What is expected: Going down the data below, set down exactly the line with "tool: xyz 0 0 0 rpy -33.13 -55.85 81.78" and each line after it through the line with "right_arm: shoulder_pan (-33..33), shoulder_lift"; no other lines.

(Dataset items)
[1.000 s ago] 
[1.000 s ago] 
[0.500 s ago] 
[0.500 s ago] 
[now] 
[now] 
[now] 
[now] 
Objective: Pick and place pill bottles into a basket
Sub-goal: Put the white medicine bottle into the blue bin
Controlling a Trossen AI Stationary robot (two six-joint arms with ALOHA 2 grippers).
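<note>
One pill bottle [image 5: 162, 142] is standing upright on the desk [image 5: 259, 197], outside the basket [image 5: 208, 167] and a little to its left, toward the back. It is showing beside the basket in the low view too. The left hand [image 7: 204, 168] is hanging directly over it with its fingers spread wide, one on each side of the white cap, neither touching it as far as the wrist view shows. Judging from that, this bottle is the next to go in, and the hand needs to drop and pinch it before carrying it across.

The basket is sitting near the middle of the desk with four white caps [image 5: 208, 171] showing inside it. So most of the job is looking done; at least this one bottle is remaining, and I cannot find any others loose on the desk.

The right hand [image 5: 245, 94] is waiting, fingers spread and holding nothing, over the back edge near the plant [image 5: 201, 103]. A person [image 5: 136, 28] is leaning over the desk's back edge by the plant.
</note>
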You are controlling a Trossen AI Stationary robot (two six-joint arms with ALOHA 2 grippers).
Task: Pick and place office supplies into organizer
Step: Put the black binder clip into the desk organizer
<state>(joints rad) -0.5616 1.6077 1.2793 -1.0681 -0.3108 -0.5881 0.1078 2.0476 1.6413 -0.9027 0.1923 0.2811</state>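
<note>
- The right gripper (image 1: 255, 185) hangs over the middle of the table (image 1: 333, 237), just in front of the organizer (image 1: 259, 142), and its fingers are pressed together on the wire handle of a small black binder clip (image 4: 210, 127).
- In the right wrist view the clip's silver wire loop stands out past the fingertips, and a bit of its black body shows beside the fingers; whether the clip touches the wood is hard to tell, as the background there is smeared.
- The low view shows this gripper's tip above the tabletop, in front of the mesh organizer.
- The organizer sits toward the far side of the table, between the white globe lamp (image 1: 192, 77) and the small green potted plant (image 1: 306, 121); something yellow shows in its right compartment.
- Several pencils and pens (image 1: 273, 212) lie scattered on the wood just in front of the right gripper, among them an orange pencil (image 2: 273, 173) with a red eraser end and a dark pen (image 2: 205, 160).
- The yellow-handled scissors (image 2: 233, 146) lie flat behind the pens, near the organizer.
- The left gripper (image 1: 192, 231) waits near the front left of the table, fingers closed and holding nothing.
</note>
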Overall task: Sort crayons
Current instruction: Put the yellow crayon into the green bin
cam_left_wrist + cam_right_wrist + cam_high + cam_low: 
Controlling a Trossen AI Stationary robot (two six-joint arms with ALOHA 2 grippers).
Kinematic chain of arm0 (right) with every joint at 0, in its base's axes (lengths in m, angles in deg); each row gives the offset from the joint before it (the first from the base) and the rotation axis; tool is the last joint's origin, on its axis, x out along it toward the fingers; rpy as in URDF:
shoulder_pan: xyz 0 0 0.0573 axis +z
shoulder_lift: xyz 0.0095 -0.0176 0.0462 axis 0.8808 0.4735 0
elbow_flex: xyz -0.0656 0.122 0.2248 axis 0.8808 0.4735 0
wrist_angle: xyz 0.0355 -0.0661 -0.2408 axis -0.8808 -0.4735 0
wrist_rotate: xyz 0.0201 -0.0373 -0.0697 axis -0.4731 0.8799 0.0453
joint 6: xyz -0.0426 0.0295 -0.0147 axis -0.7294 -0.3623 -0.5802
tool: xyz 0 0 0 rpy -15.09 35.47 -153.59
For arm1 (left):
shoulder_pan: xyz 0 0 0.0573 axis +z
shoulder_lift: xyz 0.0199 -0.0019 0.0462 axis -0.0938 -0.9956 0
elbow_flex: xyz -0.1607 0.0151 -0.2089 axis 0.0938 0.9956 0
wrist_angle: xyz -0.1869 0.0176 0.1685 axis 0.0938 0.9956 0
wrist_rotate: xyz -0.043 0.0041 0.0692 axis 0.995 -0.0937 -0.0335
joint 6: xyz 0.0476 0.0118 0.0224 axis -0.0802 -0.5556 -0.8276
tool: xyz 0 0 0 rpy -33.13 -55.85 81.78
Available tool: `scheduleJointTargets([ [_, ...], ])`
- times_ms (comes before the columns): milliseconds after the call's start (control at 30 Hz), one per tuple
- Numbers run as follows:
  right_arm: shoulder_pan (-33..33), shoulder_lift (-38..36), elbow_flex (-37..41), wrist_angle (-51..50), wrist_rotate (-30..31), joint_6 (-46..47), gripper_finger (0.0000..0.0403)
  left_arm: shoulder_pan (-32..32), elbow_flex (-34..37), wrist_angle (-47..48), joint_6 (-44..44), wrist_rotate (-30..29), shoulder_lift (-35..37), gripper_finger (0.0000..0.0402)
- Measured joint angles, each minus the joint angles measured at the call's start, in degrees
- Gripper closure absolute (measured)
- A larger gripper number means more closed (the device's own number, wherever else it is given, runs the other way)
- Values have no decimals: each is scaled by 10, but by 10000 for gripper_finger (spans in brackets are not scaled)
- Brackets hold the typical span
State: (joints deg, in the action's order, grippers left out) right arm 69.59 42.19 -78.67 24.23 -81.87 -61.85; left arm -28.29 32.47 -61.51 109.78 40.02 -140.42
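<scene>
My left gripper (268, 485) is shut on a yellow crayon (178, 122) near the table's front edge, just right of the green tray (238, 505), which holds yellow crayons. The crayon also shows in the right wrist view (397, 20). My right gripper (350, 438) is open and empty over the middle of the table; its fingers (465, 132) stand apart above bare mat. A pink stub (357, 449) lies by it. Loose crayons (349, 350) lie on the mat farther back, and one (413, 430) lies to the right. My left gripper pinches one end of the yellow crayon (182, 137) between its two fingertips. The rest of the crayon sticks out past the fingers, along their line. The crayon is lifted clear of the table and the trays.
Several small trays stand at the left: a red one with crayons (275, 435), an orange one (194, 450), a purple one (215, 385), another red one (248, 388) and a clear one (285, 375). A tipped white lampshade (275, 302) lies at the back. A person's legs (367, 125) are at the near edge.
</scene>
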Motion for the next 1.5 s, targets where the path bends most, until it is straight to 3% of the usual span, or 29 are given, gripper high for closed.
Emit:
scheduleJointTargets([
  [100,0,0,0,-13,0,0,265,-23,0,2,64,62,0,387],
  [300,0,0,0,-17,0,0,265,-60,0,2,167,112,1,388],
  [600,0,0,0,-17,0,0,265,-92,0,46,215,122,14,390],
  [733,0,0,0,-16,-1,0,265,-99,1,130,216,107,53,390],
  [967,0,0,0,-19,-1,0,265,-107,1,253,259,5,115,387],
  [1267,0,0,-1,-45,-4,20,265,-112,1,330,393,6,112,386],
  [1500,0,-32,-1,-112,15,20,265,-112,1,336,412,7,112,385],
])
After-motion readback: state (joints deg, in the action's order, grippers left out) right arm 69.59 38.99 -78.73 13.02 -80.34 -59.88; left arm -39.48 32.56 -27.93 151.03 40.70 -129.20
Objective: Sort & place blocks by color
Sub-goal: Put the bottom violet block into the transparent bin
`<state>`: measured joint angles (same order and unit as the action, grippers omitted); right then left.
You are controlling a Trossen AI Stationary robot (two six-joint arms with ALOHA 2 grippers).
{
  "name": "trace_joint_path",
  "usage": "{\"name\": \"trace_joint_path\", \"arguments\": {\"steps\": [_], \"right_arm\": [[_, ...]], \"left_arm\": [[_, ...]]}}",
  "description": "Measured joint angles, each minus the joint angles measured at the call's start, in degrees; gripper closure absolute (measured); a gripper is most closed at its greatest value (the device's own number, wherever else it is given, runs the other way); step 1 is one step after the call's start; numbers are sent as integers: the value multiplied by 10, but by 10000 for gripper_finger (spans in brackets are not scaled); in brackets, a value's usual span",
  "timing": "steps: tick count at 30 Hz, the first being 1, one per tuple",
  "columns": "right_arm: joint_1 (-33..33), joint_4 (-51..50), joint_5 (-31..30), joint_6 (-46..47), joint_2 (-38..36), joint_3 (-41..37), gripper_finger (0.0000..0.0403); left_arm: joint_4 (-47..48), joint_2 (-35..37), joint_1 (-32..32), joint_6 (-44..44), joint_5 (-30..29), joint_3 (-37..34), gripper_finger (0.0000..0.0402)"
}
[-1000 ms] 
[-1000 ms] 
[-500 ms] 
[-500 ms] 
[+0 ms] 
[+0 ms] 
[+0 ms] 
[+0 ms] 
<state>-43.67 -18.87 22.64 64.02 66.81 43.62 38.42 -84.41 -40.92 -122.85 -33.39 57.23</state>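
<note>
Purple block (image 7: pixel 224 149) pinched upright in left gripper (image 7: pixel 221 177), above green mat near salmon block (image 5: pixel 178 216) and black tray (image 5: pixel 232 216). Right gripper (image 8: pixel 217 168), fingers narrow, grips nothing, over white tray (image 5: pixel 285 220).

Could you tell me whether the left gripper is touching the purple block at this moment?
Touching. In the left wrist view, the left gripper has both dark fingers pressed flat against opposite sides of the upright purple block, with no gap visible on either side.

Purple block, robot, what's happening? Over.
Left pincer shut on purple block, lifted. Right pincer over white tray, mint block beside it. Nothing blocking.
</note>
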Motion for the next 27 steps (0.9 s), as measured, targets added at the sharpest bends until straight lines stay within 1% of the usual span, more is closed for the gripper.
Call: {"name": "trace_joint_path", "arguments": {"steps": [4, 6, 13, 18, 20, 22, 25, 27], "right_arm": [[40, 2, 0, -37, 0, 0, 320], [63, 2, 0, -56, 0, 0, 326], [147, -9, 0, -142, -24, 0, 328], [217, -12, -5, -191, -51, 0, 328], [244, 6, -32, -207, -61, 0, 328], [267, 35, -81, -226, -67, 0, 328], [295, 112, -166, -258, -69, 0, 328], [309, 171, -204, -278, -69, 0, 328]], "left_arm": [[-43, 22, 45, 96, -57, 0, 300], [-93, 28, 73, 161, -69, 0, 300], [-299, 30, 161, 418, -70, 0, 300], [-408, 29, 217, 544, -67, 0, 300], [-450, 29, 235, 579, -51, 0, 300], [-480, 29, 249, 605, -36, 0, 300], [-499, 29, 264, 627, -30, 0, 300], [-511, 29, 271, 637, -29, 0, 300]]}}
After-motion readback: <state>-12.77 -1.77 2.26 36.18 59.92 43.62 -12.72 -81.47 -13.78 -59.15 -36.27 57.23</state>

Reply:
tool: xyz 0 0 0 rpy -33.13 -55.85 81.78
Available tool: `scheduleJointTargets([ [_, ...], ])`
- times_ms (comes before the columns): milliseconds after the call's start (control at 30 Hz), one per tuple
- Numbers run as follows:
  right_arm: shoulder_pan (-33..33), shoulder_lift (-38..36), elbow_flex (-37..41), wrist_angle (-51..50), wrist_rotate (-30..31), joint_6 (-46..47), gripper_finger (0.0000..0.0403)

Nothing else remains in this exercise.